Prompt:
Return the listing below unchanged, but without pictures.
***
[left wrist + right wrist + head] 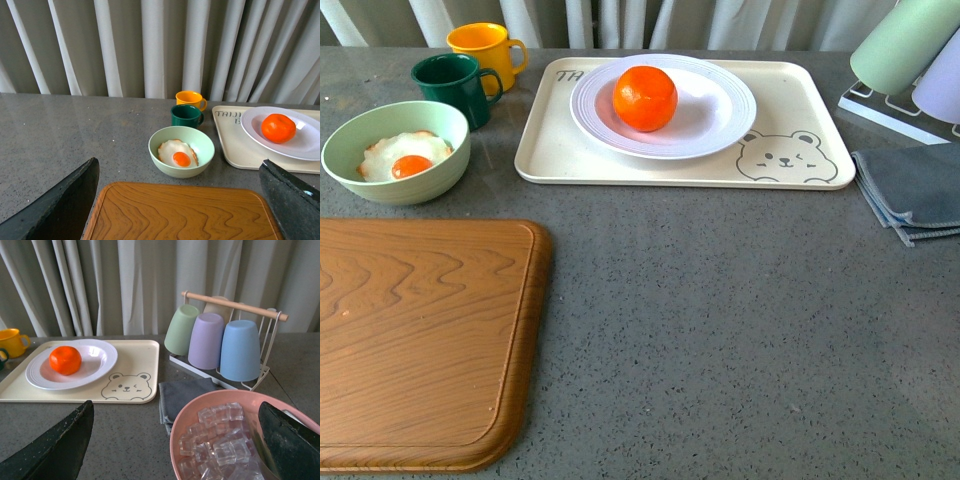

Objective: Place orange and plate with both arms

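The orange [645, 98] sits inside the white plate [720, 115], which rests on the cream bear-print tray [790, 100], well beyond both grippers and touched by neither. The left gripper [177, 200] holds its fingers [60, 205] spread wide above a wooden cutting board [180, 212], a green bowl [202, 150] with a fried egg just ahead. The right gripper [175, 437] is likewise spread apart, a pink bowl of ice cubes [220, 440] between its fingers [55, 447].

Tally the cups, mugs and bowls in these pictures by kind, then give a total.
Mugs: 2, the yellow mug and the green mug.
Rack cups: 4, green cup, purple cup, blue cup, beige cup.
Bowls: 2, the pale green bowl and the pink bowl.
Total: 8.
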Robot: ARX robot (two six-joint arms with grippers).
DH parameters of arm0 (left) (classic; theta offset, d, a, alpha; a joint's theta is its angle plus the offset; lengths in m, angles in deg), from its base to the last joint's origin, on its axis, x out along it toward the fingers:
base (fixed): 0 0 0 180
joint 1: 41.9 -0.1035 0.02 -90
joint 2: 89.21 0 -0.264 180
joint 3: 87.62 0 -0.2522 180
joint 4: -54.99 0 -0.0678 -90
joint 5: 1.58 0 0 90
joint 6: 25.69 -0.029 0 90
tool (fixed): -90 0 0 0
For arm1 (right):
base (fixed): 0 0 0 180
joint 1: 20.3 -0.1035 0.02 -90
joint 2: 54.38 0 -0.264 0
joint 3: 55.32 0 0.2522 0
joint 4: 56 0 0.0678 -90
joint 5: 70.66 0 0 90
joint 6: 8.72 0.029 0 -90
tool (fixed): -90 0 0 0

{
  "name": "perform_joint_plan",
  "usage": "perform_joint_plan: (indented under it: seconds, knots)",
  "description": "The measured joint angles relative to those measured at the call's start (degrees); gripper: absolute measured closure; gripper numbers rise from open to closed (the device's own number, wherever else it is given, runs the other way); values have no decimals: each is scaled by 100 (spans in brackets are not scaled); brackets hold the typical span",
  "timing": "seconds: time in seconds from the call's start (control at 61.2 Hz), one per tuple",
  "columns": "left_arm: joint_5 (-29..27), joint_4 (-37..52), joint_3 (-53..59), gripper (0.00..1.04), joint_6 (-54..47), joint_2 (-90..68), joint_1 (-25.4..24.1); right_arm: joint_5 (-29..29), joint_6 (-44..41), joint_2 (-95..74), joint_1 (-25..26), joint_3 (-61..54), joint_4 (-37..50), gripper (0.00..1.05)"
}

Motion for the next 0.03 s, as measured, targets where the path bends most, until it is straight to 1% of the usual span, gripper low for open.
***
Exercise answer:
[left wrist + right wrist + head] 

Objective: Place orange and plate with both arms

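The orange [645, 98] sits inside the white plate [720, 115], which rests on the cream bear-print tray [790, 100], well beyond both grippers and touched by neither. The left gripper [177, 200] holds its fingers [60, 205] spread wide above a wooden cutting board [180, 212], a green bowl [202, 150] with a fried egg just ahead. The right gripper [175, 437] is likewise spread apart, a pink bowl of ice cubes [220, 440] between its fingers [55, 447].

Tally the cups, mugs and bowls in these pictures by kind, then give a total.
Mugs: 2, the yellow mug and the green mug.
Rack cups: 4, green cup, purple cup, blue cup, beige cup.
Bowls: 2, the pale green bowl and the pink bowl.
Total: 8.
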Robot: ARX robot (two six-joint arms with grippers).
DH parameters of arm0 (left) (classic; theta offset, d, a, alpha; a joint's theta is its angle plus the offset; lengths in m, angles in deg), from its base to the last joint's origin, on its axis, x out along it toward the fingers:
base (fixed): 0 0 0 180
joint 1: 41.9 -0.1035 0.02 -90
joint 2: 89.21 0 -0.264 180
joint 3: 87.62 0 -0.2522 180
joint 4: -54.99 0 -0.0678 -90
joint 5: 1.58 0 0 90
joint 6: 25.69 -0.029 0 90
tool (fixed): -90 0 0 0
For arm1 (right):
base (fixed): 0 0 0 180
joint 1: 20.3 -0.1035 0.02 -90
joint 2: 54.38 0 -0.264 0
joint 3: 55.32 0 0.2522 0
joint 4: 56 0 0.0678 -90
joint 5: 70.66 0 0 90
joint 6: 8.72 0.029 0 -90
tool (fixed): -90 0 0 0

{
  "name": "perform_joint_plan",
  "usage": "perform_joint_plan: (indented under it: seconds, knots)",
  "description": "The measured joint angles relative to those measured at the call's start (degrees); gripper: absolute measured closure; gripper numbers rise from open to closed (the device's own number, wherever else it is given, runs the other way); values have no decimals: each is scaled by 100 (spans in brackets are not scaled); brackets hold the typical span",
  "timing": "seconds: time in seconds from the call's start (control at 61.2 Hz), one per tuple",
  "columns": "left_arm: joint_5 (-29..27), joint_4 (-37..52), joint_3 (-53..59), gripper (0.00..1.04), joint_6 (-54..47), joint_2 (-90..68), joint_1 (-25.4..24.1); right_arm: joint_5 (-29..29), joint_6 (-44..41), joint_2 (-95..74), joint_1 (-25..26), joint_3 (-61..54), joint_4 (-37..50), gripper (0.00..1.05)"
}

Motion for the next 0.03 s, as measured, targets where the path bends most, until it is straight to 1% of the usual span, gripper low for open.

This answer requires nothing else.